I’m quitting the Birmingham Post

I have just volunteered to leave a newspaper I love and a job about which I am passionate.

Last week Trinity Mirror, the company that owns the Birmingham Post, announced 41 journalists in the Midlands are to lose their jobs by the end of the year. I am offering to leave as part of the cull.


I want to learn digital media

I want to leave so I can become a writer who is as competent in the digital arena as I currently am in print.

I am in a more fortunate position than many of my colleagues in that I have worked for BPM Media, as it is now known, for 21 years and so my pay-off is relatively comfortable. I can buy myself the time to learn.

My plan is to spend the first few months of next year getting to know how websites are made. I want to learn HTML code. I want to understand FTP, SEO and WBMP format. I want to get canny with the back end of the internet so I can be more effective in the way I use it up front.

I love digital

I love the internet for its scope, its flexibility, its speed, its diversity and its potential to create community. I’m excited by the way, in theory at least, it makes it possible for anyone to tell his or her story. I came into journalism because I believe in story-telling. The world wide web has made this possible in ways that were unimaginable just 20 years ago. This is a good thing.

Sadly, it is also bringing about the crisis in the media industries which I and my colleagues are finding so painful at the moment. I have no idea what form the media of the future will take. I don’t know if Murdoch will prove that readers are happy to pay for newspapers online and thereby rescue not only the Times but the whole newspaper industry.

I want to combine story-telling and digital skills

I can’t tell if the Guardian’s response of inviting readers to subscribe to a newspaper-based club will turn out to be the business model that rescues all print from terminal decline.
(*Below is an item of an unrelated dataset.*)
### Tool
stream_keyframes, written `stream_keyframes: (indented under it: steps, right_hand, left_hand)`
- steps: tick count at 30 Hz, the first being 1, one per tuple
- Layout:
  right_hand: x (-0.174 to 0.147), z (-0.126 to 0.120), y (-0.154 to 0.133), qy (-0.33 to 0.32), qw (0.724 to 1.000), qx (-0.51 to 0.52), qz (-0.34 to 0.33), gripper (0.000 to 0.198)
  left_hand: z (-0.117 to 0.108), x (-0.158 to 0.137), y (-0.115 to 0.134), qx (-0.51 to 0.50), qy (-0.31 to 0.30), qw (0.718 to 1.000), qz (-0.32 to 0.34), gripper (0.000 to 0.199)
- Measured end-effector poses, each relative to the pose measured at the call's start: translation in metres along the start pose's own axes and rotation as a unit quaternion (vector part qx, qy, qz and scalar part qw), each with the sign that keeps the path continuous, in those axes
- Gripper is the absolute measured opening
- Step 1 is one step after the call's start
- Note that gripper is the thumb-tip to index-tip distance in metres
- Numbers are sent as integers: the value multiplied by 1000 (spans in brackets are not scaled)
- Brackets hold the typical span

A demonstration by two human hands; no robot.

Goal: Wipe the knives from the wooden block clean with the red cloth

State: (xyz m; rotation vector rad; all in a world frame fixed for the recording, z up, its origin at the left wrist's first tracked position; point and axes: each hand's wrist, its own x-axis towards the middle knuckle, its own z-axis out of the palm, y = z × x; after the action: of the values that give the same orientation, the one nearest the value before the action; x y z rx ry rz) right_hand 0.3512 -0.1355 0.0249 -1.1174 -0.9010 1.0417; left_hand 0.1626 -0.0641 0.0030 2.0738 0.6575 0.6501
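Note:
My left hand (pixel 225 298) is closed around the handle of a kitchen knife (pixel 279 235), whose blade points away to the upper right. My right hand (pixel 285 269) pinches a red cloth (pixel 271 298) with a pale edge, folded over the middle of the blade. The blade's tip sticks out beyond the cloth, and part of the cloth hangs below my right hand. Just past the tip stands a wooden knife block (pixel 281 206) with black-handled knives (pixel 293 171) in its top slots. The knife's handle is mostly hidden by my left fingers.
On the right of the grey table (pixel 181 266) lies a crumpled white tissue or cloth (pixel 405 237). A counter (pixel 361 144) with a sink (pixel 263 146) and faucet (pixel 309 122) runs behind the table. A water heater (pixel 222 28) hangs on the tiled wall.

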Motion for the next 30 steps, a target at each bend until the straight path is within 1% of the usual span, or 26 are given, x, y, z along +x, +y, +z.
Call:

I have a sneaky feeling that Clay Shirky might be right when he says saving newspapers is not the answer and the whole edifice needs to come tumbling down before the new journalism – whatever it is – can emerge.

But I have a hunch that whatever form the media of the future is going to take, whether it will be niche and hyperlocal or multi-tasking in multi-media conglomerates, the people who are going to be really useful are those who combine traditional story-telling skills with both a social and technical understanding of the web.

I want to be one of those people. I’m fortunate in having the opportunity to become one. With moist eyes and tender feelings for the team to which I have belonged for almost all my adult life, I have handed in my form….

*I wrote this post originally for The Birmingham Post.